→ Exercise directions:
Each line that contains "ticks" needs to be copied from the listing.

→ Given information:

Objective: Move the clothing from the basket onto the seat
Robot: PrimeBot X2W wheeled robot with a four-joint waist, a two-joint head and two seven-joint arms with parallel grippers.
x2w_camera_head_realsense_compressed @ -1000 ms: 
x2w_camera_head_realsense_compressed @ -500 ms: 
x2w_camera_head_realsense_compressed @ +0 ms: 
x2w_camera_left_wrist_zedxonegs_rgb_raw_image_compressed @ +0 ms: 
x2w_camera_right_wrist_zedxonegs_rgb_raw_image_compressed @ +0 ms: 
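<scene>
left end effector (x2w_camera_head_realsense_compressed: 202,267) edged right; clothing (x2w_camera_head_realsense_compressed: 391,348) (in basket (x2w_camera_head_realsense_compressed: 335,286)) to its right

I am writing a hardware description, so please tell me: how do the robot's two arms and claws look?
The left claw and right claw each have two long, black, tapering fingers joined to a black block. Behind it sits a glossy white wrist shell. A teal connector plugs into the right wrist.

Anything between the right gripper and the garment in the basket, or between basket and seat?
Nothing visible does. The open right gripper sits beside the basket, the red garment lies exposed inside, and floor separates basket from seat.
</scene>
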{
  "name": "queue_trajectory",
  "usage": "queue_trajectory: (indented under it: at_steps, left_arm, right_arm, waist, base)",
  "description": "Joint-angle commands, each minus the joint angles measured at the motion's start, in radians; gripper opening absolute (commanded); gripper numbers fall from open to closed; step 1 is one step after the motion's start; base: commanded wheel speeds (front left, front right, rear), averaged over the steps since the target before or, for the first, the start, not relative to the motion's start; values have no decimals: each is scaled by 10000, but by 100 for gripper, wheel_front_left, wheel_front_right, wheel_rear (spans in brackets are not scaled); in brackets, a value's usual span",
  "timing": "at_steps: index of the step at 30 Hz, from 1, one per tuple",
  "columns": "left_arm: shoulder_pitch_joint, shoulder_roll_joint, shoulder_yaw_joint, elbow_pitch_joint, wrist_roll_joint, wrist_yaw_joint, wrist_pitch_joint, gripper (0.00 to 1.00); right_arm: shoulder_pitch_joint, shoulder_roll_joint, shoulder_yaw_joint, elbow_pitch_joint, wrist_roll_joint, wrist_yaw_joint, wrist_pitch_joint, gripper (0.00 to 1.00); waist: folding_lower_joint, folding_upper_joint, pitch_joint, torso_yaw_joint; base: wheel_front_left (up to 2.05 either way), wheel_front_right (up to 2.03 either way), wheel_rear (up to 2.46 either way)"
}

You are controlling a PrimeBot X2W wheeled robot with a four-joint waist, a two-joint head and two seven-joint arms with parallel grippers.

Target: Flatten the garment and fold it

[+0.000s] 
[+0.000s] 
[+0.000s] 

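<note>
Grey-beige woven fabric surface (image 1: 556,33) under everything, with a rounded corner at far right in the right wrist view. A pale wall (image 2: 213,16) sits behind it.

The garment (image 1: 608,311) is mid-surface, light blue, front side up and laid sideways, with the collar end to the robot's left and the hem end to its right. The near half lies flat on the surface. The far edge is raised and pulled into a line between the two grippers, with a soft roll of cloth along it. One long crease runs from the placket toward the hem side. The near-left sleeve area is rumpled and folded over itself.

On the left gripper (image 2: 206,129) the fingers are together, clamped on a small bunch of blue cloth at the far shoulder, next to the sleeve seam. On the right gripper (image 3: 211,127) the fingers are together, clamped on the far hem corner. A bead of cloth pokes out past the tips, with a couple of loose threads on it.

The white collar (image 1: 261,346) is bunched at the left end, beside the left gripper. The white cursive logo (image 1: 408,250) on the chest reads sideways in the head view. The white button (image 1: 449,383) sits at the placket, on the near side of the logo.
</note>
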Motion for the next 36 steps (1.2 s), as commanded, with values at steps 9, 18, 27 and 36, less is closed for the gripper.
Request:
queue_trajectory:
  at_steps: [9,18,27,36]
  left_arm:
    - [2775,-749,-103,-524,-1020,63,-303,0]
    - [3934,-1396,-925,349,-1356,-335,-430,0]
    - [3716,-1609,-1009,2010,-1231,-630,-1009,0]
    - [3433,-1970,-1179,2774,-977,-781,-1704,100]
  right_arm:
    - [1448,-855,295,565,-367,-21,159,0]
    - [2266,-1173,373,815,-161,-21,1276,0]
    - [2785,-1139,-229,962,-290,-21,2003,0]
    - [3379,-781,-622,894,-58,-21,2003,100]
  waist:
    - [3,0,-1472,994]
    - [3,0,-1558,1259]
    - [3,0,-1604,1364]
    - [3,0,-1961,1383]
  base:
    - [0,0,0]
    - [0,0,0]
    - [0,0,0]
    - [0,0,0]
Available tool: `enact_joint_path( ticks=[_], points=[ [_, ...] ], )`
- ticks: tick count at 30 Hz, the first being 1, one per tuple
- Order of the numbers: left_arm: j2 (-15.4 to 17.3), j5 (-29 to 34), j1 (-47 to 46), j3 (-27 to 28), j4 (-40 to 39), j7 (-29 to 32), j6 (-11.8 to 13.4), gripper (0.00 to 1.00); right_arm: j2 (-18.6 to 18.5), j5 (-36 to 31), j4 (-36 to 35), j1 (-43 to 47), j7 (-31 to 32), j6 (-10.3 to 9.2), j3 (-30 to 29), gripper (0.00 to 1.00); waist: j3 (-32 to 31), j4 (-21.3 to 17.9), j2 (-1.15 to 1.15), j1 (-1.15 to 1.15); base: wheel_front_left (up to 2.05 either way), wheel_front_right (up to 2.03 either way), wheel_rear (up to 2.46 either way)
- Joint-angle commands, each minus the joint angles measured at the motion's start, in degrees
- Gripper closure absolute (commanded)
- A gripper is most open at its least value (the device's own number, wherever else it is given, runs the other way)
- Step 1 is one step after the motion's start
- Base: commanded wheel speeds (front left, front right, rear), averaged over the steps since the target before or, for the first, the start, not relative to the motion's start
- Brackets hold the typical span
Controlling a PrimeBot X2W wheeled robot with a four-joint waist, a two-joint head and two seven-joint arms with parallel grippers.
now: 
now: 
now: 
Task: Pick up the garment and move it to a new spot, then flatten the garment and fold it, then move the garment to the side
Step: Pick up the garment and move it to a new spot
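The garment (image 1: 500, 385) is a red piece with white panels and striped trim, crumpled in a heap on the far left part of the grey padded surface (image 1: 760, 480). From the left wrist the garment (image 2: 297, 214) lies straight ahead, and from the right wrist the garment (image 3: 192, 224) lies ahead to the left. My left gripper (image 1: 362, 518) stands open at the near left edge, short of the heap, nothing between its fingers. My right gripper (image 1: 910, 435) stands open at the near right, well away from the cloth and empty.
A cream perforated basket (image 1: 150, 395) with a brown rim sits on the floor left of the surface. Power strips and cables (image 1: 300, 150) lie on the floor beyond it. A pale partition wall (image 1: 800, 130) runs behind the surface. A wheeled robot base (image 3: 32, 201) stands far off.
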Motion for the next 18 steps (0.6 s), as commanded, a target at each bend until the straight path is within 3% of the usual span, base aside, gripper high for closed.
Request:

→ Response area:
Available tool: `enact_joint_path( ticks=[_], points=[ [_, ...] ], )`
- ticks: tick count at 30 Hz, the first being 1, one per tuple

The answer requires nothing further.